Problem to work on: A faithful copy is needed of the lines below from the one with "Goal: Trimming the" up to and including the one with "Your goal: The"; set it down with no pictures and no other lines.

[Data excerpts]
=== Section Start ===

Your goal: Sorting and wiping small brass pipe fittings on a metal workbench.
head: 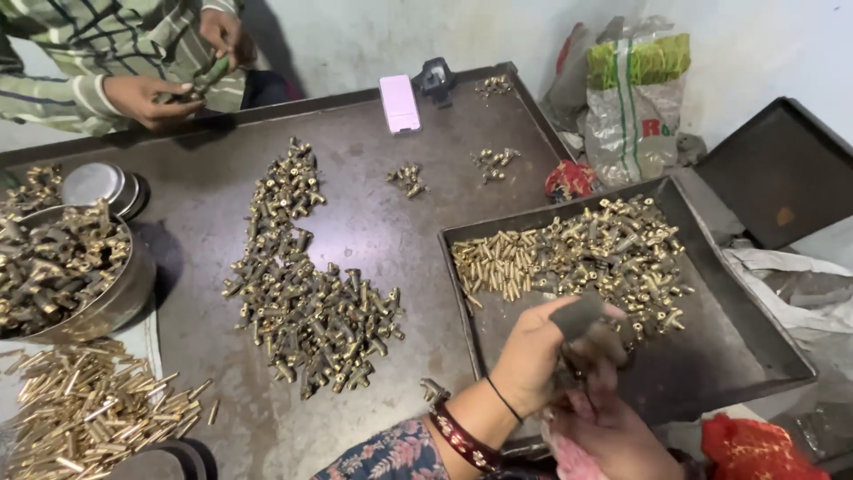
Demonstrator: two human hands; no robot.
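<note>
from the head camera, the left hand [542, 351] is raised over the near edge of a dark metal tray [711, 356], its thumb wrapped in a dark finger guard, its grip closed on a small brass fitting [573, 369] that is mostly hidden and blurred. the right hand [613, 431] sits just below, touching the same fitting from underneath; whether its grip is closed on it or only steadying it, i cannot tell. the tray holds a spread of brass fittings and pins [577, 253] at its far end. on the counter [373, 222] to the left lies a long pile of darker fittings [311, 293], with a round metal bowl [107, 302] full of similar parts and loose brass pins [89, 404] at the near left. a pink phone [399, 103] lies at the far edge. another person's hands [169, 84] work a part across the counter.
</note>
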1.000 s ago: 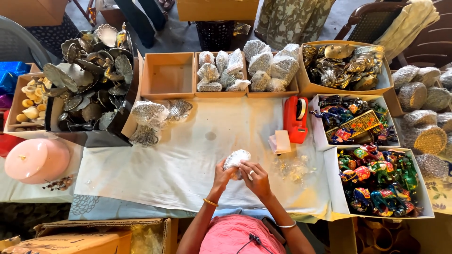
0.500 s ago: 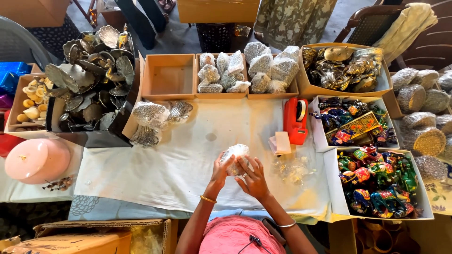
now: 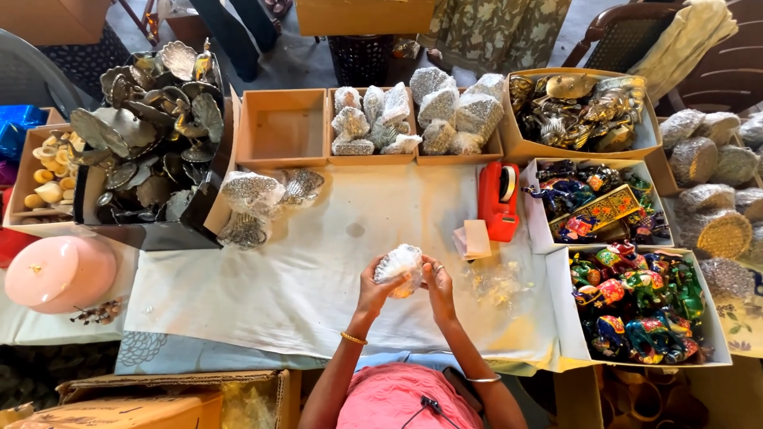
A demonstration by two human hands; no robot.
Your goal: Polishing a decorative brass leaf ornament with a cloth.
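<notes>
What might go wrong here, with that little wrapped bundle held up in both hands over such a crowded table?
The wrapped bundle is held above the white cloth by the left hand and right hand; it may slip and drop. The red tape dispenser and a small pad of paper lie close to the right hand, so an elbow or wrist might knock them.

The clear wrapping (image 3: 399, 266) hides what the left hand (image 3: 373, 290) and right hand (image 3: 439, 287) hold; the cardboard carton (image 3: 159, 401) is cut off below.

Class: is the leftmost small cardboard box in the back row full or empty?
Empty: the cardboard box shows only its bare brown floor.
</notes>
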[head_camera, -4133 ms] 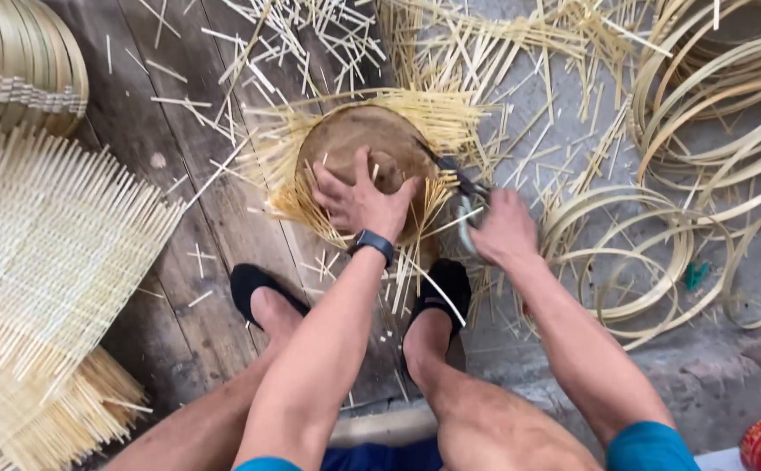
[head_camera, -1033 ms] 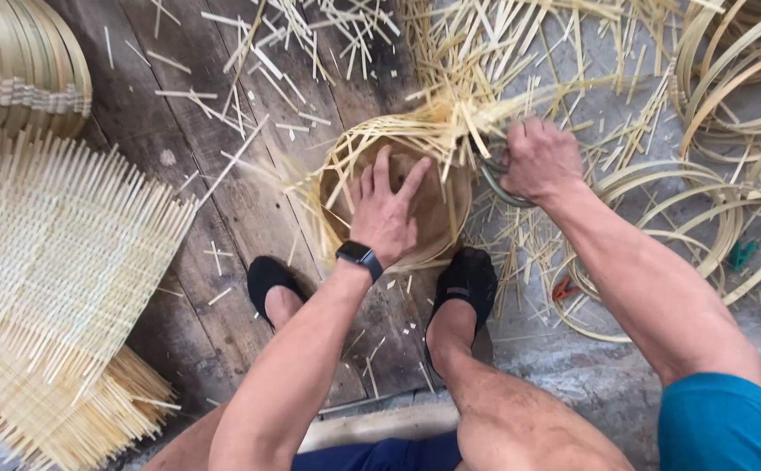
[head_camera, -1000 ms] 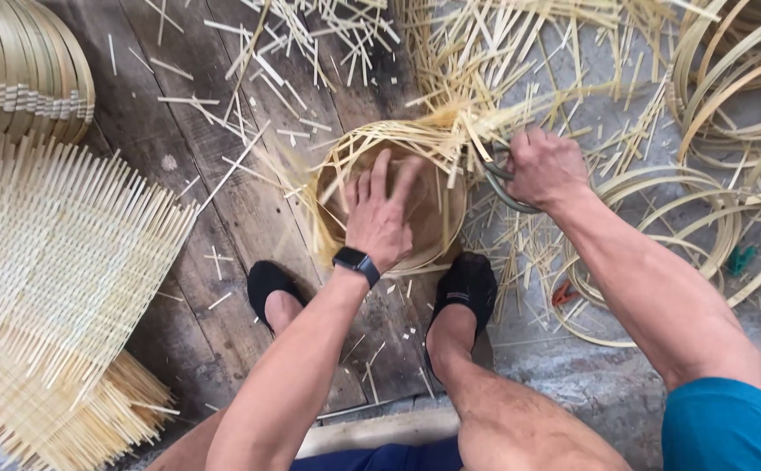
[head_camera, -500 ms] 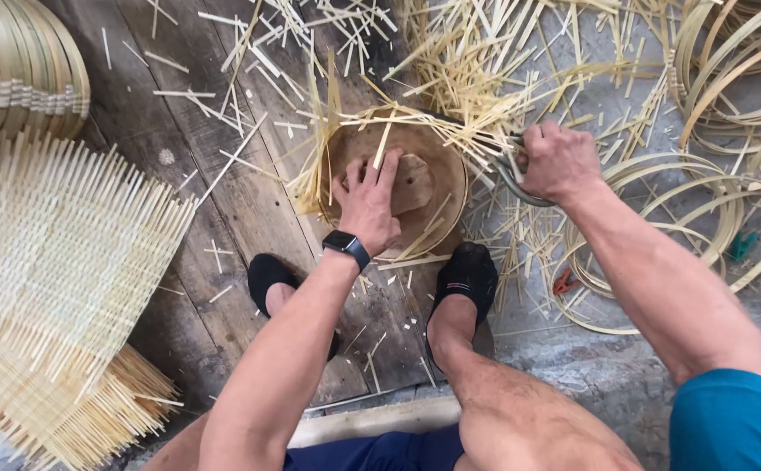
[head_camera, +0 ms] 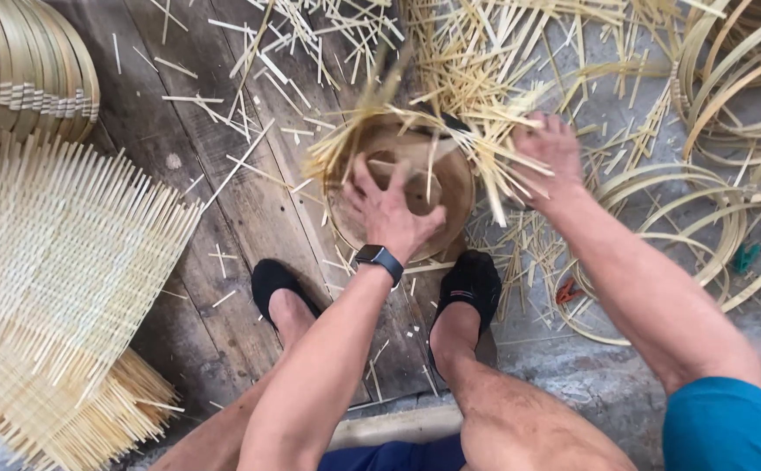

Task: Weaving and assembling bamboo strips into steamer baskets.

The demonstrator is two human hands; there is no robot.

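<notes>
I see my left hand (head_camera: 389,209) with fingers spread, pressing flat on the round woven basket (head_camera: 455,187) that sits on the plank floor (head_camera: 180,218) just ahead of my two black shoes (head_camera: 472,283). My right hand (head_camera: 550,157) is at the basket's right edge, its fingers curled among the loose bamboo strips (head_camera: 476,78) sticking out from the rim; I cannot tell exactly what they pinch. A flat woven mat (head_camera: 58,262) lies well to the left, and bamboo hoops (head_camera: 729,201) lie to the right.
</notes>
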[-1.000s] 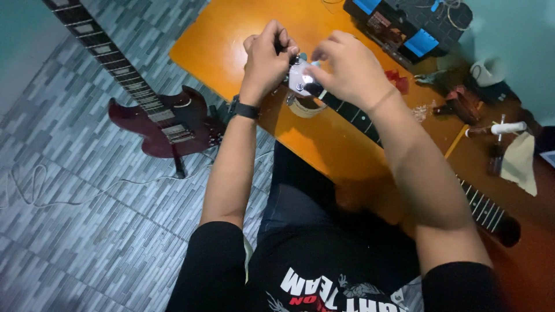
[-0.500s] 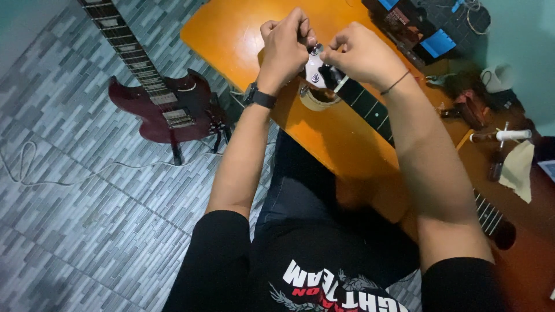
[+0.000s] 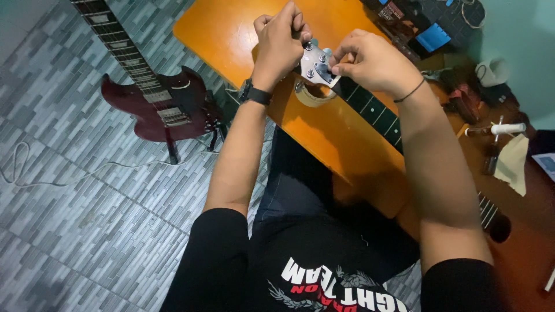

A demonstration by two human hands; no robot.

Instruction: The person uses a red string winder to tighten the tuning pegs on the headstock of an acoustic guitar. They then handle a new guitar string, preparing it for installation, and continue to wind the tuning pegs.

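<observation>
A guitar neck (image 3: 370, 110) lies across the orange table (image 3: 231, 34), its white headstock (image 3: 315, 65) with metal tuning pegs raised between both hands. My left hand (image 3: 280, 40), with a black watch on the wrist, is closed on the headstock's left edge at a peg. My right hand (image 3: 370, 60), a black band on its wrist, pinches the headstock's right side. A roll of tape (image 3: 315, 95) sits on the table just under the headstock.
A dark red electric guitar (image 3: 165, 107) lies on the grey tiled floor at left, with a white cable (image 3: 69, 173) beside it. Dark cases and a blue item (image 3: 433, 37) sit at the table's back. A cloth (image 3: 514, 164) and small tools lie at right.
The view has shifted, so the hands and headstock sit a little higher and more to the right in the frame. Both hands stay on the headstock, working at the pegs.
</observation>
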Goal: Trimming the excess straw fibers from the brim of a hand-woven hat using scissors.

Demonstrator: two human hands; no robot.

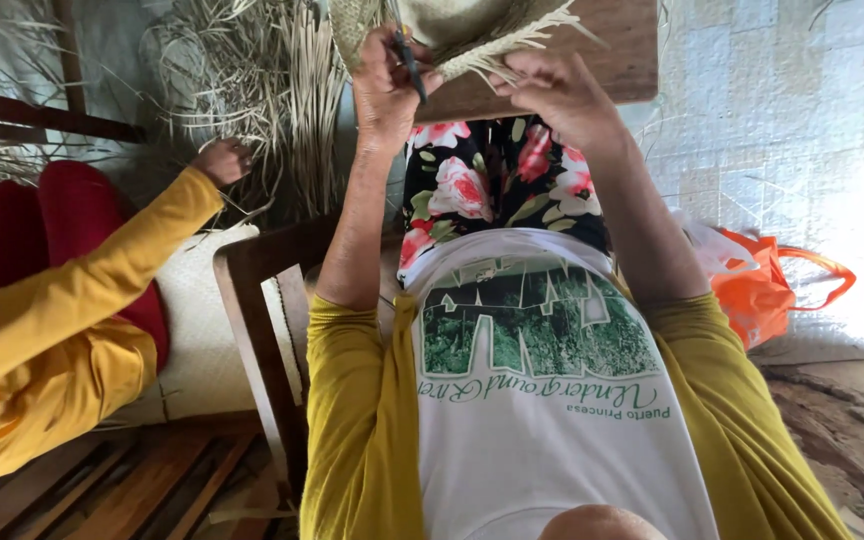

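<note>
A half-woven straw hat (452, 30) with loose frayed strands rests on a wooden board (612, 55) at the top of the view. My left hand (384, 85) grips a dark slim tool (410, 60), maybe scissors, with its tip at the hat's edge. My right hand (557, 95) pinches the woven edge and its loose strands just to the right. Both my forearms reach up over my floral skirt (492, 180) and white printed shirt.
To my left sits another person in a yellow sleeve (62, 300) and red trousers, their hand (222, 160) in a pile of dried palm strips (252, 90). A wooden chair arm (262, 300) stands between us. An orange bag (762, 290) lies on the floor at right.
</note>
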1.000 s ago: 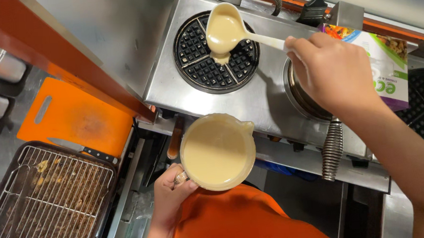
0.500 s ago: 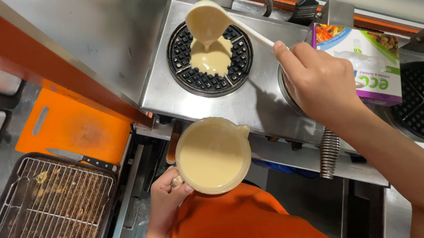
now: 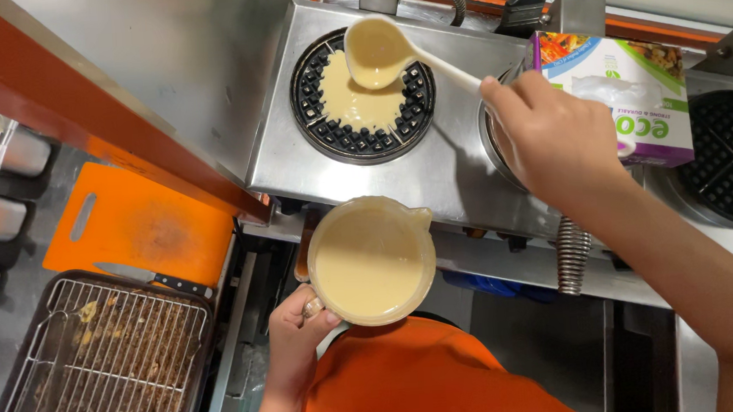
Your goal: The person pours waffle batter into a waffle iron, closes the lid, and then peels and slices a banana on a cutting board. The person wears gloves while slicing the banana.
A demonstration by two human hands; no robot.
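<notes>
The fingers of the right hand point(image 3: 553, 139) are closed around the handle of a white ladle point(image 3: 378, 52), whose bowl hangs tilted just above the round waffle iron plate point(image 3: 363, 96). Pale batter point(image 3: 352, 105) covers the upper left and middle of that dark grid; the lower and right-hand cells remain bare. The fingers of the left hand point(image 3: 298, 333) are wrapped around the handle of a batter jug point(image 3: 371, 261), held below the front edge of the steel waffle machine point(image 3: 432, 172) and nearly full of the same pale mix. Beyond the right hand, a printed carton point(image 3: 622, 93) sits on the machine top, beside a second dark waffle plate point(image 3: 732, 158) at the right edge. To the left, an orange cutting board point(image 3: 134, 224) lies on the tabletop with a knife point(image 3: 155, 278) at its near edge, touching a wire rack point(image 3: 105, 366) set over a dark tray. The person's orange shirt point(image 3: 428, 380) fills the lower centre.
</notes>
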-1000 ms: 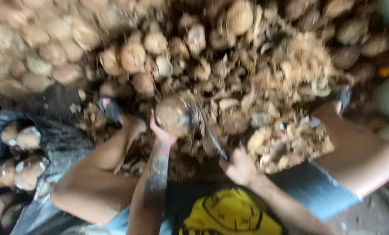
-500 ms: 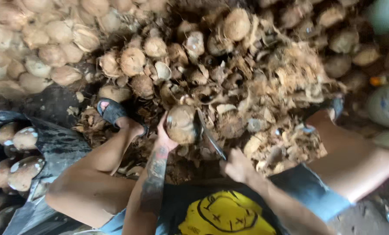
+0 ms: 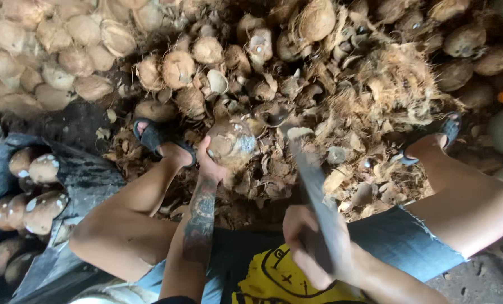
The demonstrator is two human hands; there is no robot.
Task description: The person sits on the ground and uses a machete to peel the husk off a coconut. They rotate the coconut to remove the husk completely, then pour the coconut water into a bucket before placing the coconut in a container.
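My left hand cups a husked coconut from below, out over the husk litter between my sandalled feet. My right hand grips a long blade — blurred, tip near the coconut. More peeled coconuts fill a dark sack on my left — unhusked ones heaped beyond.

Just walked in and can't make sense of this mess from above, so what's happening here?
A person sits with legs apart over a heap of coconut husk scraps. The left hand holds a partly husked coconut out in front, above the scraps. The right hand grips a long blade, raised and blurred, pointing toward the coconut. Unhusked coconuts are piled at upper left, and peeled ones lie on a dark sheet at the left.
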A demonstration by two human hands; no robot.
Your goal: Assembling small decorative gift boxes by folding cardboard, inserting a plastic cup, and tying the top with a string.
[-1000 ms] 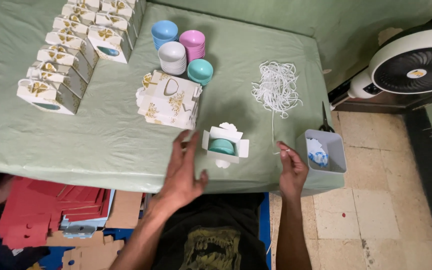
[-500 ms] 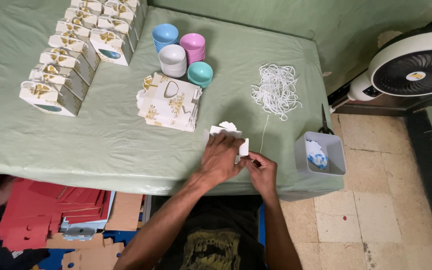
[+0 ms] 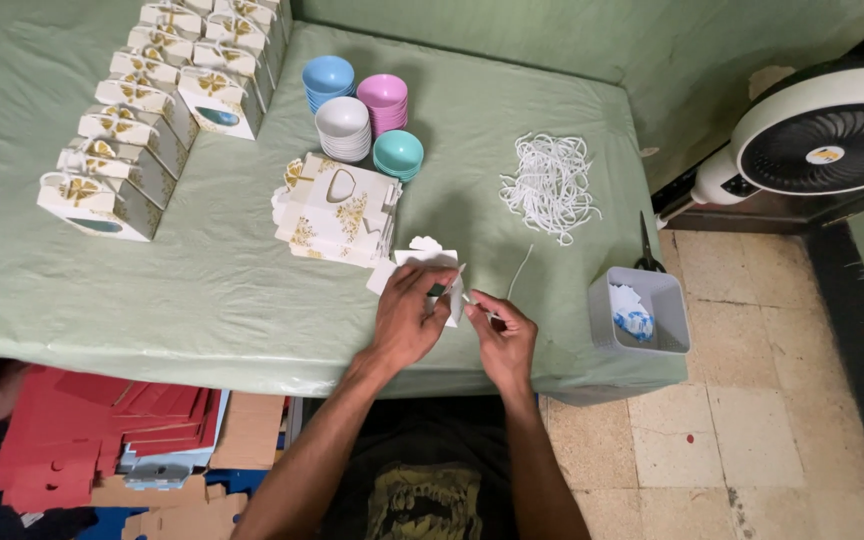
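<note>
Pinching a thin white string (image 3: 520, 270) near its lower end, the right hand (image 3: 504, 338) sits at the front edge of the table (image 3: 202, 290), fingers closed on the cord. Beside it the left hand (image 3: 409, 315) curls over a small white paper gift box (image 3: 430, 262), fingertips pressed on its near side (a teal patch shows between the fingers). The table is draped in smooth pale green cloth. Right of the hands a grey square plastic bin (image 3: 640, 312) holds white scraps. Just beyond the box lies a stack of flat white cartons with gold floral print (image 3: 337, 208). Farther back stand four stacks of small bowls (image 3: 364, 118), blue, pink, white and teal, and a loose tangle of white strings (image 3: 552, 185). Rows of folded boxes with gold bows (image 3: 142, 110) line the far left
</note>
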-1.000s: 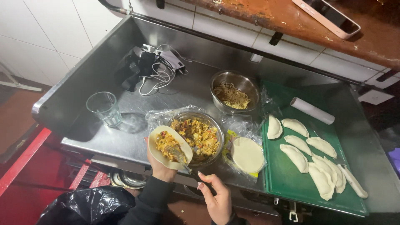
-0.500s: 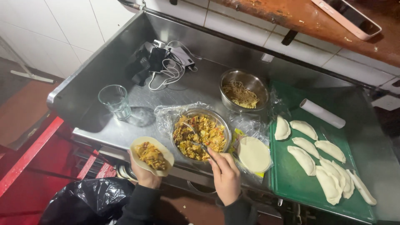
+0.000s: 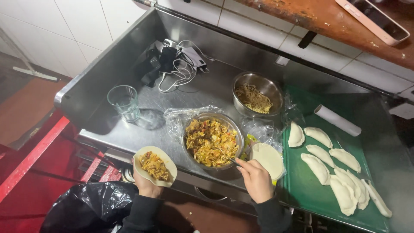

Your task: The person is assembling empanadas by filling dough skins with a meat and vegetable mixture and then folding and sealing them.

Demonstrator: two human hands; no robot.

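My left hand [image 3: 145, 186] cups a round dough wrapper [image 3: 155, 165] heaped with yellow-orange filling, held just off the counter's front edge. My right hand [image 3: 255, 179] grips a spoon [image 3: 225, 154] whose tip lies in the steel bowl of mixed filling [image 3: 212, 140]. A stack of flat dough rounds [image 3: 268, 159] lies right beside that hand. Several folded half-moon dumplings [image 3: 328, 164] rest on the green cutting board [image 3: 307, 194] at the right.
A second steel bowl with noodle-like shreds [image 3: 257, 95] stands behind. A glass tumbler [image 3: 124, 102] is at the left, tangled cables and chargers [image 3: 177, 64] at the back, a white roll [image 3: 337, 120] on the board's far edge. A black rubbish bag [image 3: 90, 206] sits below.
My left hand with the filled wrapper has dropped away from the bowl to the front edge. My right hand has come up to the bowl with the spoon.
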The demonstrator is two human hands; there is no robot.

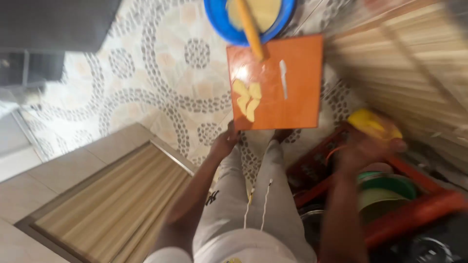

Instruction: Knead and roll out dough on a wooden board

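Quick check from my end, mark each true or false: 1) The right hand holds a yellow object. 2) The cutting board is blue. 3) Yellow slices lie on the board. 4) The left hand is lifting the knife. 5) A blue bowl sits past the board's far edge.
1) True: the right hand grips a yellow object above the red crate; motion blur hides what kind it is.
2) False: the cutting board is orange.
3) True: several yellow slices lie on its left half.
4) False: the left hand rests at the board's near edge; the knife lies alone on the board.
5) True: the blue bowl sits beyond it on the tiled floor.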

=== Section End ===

Written response:
Goal: Trimming the excess straw fibers from the brim of a hand-woven hat using scissors.

Demonstrator: two human hands; no robot.


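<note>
A half-woven straw hat (452, 30) with loose frayed strands rests on a wooden board (612, 55) at the top of the view. My left hand (384, 85) grips a dark slim tool (410, 60), maybe scissors, with its tip at the hat's edge. My right hand (557, 95) pinches the woven edge and its loose strands just to the right. Both my forearms reach up over my floral skirt (492, 180) and white printed shirt.
To my left sits another person in a yellow sleeve (62, 300) and red trousers, their hand (222, 160) in a pile of dried palm strips (252, 90). A wooden chair arm (262, 300) stands between us. An orange bag (762, 290) lies on the floor at right.
</note>
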1.000 s ago: 
0.500 s ago: 
now: 
Your goal: The person pours waffle batter into a waffle iron, closes the lid, and then peels and slices a banana on a cutting board. The person wears gloves while slicing the banana.

No additional output is expected for this exercise.